(INFORMATION SUPPLIED)
——————
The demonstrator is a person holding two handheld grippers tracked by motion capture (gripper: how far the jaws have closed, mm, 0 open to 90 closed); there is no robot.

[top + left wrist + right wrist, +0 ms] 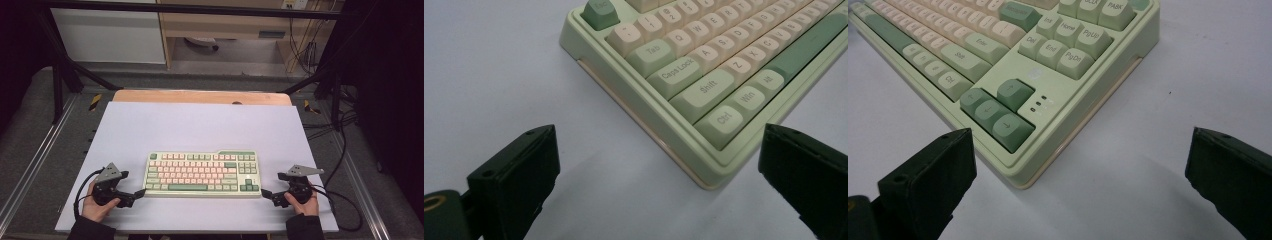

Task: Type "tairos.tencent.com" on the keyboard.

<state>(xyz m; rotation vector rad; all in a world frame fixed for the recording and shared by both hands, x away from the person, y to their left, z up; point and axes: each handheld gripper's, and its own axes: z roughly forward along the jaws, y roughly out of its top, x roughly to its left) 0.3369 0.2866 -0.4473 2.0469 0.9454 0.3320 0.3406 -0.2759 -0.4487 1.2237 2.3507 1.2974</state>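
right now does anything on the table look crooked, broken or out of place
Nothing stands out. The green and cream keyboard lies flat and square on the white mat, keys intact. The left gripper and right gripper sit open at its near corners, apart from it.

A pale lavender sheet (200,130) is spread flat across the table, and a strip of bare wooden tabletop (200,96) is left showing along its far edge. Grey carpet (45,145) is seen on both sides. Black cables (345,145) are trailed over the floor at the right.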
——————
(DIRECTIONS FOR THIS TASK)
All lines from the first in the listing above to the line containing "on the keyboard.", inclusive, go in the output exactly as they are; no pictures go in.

(WRITTEN SOLUTION)
The demonstrator is a person holding two handheld grippers tracked by motion capture (gripper: how far the jaws have closed, mm, 0 open to 90 closed); there is no robot.

[top + left wrist + right wrist, +0 ms] 

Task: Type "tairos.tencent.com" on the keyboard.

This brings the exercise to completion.